Договорить до конца лейтенант не успел, потому что в этот напряженный момент из угла землянки донесся мягкий девичий голос, и все, в том числе и Пинчук, повернулись на этот голос.

— «Омега» слушает, — певуче говорила девушка, склонившись над телефонным аппаратом. — Да, да. «Омега» слушает. Рядовой Лескова… Ах, проверка…

Наверно, голос этой девушки, которую Пинчук сначала не заметил, остудил воинственный пыл лейтенанта, который посчитал неловким вести споры с младшим по званию, да еще в присутствии подчиненной.

Несколько секунд длилось молчание. Потом капитан поднялся из-за стола и сказал вполне дружелюбно, обращаясь как бы одновременно и к Пинчуку, и к лейтенанту:

— Ладно, друзья. — Он пожевал губами, собираясь, видимо, еще что-то добавить, но передумал, повернулся к девушке: — Сходи-ка, Варя, пожалуйста, покормить надо сержанта.

Девушка тотчас же встала и вышла из землянки, Пинчук даже не успел разглядеть ее лица, необычным показалось само обращение капитана к девушке — «Варя», будто это происходило не в землянке комбата неподалеку от передовой, а где-то дома, в семейном кругу за вечерним столом, под большим розовым абажуром. Пинчук поглядел на капитана, который в раздумье прохаживался из угла в угол. «Сивый, наверняка из приписников, возможно, у него есть взрослая дочь, которую он часто здесь вспоминает».

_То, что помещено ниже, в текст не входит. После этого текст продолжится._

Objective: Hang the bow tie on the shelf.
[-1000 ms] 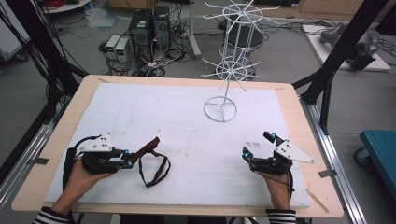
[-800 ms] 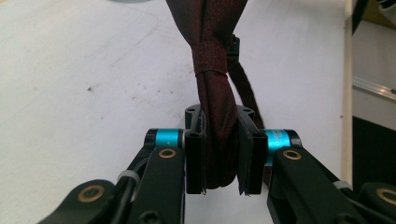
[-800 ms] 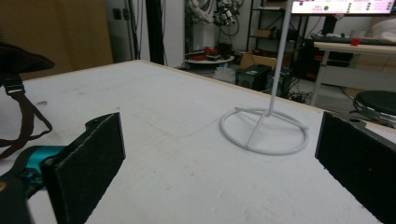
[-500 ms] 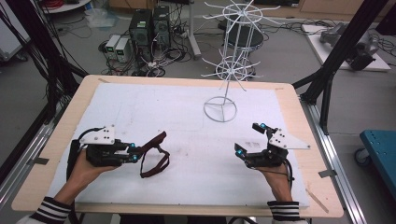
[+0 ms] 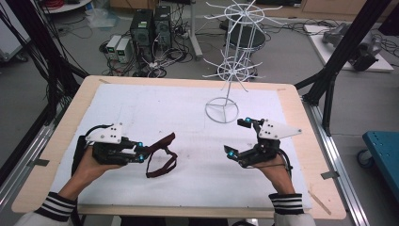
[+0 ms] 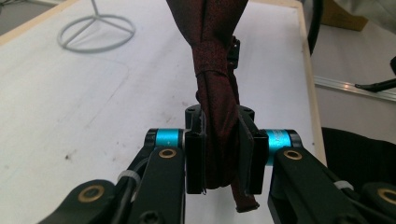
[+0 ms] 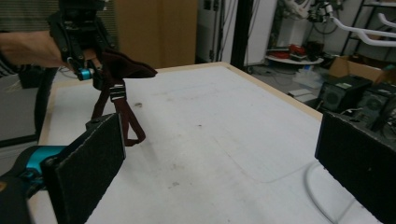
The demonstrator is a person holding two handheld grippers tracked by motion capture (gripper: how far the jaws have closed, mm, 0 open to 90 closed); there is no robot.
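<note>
High view: left tool (image 5: 140, 152) clamps the maroon strap (image 5: 160, 155); right tool (image 5: 237, 138) gapes empty.

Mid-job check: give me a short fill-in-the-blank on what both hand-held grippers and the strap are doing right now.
1. The left hand-held gripper is shut on a dark red ____.
2. The right hand-held gripper has its jaws ____ with nothing between them.
3. The white wire rack stands on a ____ base near the table's far edge.

Missing words: strap; open; round
</note>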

— Ну что же, — продолжал задумчиво капитан, — вас сейчас покормят и устроят отдохнуть. Самое трудное осталось позади. Я понимаю, вам нелегко… — Что-то, видно, сместилось в душе капитана, он опять перешел с Пинчуком на «вы», хотя произошло это без всякого нажима, без подчеркивания, без какой-либо официальности. — Все же вы вернулись оттуда, вернулись к своим, и я поздравляю вас…

Пинчук молча встал и ответил на рукопожатие, капитан приоткрыл дверь и сказал тихо лейтенанту что-то насчет того, куда лучше поместить сержанта. Тот в ответ закивал головой и, когда капитан ушел, присел на скамейку в углу около телефона, изредка бросая косые взгляды на Пинчука. Лейтенант уже оценил свою горячность, а порванный маскхалат Пинчука, его обросшее, с запавшими щеками лицо красноречивее всяких слов говорили о том, что пришлось действительно пережить сержанту, когда он блуждал по немецкому тылу, когда плыл в холодной реке. «Но у нас тоже несладкая жизнь, — думал про себя лейтенант. — Нам тоже достается, и напрасно он про этот пулемет…» Лейтенанту хотелось как-то сгладить неприятное впечатление, возникшее от его слов насчет долга и обязанностей, и он размышлял, как лучше, не теряя командирского достоинства (эти разведчики так задаются!), заговорить с сержантом.